Mon étonnement n’est que plus grand lorsque quelques jours plus tard le chef nous propose un prodigieux cours de cuisine sous sa tente : le pain y est cuit au feu de bois et comme piano dernier cri un simple réchaud à gaz …

Il est vrai que le désert ne supporte pas l’artifice, il se suffit à lui-même … ils le savent bien ces Touaregs qui tiennent nos dromadaires, nous même commençons à devenir humbles.

Trek après trek autour du Camp du Désert nos guides partagent leurs connaissances … à nous de savoir écouter et de mettre nos corps au rythme de la nature. A nous de profiter de chaque pas dans le sable qui s’enfonce, à nous de ne plus essayer de comprendre mais juste … vivre le désert.

Le vent se lève sur le camp, les tourbillons de sable envahissent doucement la piste, la tempête nous enrubanne: sous la grande tente, avec nos guides …

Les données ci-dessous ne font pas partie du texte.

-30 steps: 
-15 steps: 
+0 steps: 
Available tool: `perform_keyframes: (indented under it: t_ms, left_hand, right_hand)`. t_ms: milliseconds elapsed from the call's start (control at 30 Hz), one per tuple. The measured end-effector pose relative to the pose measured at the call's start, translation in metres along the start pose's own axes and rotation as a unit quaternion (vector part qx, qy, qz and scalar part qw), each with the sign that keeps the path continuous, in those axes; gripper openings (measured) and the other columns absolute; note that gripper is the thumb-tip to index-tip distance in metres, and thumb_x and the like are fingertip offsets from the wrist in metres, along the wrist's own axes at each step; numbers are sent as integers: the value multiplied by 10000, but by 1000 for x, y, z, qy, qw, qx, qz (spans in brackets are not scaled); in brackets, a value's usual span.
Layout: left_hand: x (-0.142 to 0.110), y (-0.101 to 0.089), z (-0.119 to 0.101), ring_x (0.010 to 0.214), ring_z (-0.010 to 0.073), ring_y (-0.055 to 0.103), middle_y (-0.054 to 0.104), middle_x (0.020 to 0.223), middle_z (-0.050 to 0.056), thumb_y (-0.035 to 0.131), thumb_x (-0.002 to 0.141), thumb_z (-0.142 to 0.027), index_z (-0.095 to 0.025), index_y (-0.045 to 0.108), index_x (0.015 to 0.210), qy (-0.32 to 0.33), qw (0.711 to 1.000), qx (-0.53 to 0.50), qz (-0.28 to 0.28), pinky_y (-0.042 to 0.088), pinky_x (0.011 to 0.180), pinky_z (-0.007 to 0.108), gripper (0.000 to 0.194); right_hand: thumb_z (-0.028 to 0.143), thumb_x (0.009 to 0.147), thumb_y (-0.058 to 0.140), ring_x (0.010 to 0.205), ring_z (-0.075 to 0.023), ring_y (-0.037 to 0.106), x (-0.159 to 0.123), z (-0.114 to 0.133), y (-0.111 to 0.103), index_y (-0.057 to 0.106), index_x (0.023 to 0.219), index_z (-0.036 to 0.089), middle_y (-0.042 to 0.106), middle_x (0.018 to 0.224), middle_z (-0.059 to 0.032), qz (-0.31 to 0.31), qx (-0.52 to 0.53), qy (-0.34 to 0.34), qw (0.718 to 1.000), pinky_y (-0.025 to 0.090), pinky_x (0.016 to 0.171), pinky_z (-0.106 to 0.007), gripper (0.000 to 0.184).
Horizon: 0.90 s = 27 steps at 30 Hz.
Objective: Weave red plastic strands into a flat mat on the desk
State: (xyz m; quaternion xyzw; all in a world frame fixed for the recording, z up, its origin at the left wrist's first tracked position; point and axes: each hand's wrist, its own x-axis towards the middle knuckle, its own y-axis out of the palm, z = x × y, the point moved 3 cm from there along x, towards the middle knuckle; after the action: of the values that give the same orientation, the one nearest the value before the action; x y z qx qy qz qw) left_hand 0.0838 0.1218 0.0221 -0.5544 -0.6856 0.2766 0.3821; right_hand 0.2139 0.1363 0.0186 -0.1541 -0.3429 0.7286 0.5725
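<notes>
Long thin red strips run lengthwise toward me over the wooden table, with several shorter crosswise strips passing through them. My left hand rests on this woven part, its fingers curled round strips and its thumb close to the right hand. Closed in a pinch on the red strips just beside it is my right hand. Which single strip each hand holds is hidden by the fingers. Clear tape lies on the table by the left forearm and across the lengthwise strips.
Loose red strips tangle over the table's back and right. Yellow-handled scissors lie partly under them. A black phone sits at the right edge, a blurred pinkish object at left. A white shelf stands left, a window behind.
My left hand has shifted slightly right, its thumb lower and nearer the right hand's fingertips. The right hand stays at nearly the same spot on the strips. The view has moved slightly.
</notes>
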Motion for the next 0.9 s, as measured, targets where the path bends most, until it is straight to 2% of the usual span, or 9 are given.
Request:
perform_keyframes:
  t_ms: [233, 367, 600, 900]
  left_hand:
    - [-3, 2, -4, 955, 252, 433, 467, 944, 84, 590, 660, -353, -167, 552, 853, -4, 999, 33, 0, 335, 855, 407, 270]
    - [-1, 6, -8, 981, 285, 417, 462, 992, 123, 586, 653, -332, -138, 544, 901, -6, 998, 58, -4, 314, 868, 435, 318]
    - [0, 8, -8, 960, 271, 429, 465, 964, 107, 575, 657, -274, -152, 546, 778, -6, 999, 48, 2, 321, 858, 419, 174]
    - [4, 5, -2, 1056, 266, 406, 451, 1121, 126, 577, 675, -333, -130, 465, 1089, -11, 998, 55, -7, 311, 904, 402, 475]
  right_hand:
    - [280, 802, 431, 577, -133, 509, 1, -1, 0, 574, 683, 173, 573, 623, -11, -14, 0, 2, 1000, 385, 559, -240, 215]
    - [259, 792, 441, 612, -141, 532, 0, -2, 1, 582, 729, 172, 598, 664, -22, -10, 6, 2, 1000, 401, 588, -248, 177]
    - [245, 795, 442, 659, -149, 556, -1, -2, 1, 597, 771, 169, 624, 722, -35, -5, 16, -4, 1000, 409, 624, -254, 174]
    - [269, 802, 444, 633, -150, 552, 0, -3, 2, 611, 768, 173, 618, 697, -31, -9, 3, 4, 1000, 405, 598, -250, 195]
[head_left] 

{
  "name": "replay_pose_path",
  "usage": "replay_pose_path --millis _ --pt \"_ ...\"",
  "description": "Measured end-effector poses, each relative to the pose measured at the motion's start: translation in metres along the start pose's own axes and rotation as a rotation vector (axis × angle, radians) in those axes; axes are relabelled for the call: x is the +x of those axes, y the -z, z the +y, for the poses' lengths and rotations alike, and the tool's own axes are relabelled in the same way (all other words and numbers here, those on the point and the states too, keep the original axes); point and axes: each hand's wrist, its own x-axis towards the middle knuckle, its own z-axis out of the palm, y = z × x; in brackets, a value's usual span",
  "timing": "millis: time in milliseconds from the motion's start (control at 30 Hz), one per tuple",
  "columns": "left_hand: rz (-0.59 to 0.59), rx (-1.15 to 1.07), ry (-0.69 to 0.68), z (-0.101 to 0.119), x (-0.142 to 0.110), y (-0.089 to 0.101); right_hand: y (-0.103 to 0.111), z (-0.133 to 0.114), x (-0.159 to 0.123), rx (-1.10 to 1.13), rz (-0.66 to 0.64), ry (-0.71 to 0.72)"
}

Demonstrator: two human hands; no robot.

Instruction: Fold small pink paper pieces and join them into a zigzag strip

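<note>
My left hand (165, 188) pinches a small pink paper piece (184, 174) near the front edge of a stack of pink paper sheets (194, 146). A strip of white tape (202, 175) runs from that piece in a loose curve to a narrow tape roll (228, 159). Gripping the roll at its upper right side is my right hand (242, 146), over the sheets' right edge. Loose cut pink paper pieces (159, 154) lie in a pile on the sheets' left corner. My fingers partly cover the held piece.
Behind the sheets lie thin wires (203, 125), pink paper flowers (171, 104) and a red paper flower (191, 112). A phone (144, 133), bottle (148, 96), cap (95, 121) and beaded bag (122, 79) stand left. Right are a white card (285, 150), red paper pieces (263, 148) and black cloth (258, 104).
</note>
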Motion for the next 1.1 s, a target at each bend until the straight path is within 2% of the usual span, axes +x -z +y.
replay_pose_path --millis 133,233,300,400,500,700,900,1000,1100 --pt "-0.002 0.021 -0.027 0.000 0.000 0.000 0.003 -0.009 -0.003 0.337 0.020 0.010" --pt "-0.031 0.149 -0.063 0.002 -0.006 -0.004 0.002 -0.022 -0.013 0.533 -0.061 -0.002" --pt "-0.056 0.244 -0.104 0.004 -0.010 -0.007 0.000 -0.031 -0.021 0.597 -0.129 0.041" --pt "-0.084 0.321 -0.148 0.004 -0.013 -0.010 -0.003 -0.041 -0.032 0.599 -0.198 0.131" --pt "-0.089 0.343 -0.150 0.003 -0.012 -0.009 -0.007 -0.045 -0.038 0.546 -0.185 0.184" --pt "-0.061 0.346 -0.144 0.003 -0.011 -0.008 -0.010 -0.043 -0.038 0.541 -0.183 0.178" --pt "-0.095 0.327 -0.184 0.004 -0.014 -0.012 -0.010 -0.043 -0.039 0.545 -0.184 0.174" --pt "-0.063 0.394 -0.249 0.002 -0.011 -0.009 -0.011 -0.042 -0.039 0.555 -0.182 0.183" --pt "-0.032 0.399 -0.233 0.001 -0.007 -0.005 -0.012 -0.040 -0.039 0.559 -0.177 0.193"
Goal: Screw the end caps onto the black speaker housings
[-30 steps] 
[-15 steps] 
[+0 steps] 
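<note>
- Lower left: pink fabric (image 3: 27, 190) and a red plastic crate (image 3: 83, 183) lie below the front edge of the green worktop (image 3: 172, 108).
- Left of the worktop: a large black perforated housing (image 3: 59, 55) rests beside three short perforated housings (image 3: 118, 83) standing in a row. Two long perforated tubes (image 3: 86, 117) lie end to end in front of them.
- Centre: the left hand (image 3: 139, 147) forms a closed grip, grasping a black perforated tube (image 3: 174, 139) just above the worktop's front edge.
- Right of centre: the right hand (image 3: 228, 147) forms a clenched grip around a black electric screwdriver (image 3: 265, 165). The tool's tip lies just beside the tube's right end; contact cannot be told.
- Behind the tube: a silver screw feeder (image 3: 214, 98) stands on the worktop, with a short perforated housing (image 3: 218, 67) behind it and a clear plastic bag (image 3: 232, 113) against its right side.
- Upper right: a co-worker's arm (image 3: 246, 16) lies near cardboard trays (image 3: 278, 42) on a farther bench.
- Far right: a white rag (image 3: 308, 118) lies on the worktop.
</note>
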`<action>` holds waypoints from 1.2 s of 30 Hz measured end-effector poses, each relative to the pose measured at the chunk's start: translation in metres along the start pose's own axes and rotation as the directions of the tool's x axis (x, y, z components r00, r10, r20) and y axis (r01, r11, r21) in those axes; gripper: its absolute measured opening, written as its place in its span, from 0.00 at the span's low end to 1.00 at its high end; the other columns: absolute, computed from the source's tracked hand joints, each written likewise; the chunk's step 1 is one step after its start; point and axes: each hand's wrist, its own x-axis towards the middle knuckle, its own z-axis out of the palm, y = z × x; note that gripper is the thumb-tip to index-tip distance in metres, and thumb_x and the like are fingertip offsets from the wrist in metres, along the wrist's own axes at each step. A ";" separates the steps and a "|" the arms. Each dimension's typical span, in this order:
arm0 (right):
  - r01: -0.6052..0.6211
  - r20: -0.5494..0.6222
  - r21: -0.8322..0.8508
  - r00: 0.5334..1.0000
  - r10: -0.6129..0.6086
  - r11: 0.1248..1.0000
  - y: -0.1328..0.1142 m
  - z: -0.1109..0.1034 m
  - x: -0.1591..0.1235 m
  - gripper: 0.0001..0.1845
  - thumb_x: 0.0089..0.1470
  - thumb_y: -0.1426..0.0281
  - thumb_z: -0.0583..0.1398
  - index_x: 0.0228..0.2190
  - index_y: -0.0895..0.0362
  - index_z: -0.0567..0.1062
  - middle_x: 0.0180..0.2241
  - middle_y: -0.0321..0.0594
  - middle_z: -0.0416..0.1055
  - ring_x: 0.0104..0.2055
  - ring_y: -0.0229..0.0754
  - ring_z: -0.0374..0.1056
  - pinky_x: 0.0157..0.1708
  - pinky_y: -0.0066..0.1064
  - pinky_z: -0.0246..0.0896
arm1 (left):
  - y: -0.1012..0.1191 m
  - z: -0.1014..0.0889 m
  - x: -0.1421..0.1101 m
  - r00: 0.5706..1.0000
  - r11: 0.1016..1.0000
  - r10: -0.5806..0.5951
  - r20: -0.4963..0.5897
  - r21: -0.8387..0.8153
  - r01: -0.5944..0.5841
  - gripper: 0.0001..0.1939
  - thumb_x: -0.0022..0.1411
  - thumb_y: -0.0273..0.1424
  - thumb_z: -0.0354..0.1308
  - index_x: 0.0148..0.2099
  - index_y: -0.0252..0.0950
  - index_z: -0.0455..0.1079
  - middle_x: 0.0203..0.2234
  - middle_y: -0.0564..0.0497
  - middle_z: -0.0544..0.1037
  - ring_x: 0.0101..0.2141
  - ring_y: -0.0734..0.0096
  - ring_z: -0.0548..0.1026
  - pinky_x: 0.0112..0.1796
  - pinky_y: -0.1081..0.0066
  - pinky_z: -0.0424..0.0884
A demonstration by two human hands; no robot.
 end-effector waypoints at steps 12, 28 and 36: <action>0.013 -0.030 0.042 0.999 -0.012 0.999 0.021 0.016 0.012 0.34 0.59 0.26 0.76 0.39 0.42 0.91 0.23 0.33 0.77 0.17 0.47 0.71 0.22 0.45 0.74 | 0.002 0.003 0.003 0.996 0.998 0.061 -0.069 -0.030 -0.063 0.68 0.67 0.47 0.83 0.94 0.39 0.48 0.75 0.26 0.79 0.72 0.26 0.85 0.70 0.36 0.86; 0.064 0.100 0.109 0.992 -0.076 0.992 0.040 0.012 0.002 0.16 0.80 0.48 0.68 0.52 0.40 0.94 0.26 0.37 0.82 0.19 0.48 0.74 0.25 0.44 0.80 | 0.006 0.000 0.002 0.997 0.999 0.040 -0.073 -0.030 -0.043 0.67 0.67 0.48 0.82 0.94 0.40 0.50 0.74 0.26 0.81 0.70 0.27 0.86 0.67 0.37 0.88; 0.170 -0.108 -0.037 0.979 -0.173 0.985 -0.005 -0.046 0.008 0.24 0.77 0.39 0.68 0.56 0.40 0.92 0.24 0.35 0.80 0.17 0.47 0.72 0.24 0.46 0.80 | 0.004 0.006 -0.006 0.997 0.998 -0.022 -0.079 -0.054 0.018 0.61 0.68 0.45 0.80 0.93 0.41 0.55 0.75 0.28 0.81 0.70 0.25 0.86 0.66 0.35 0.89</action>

Pour passer le temps, Djamilah nous raconte sa vie, son Maroc. Suspendus à son récit, tous unis dans un seul rêve: celui d'une tempête qui ne s'arrêterait jamais. Et pourtant le vent se tait, d’un coup … les dunes ont changé, notre univers s’est transformé, autre féérie. Nous descendons prendre un dernier thé à l’oasis si proche … quelques heures de marche peut-être mais personne ne pense à s’en plaindre, peut-être avons nous tous atteint l’impossible : prendre le rythme du désert ?

Un rêve, un seul, je ne peux m'en détacher : repartir, retourner au Camp du Désert ... En attendant, à quelques milliers de kilomètres de là, je contemple à la lumière du matin mes petits Touaregs peints sur des bouts de bois.... un peu de désert en moi.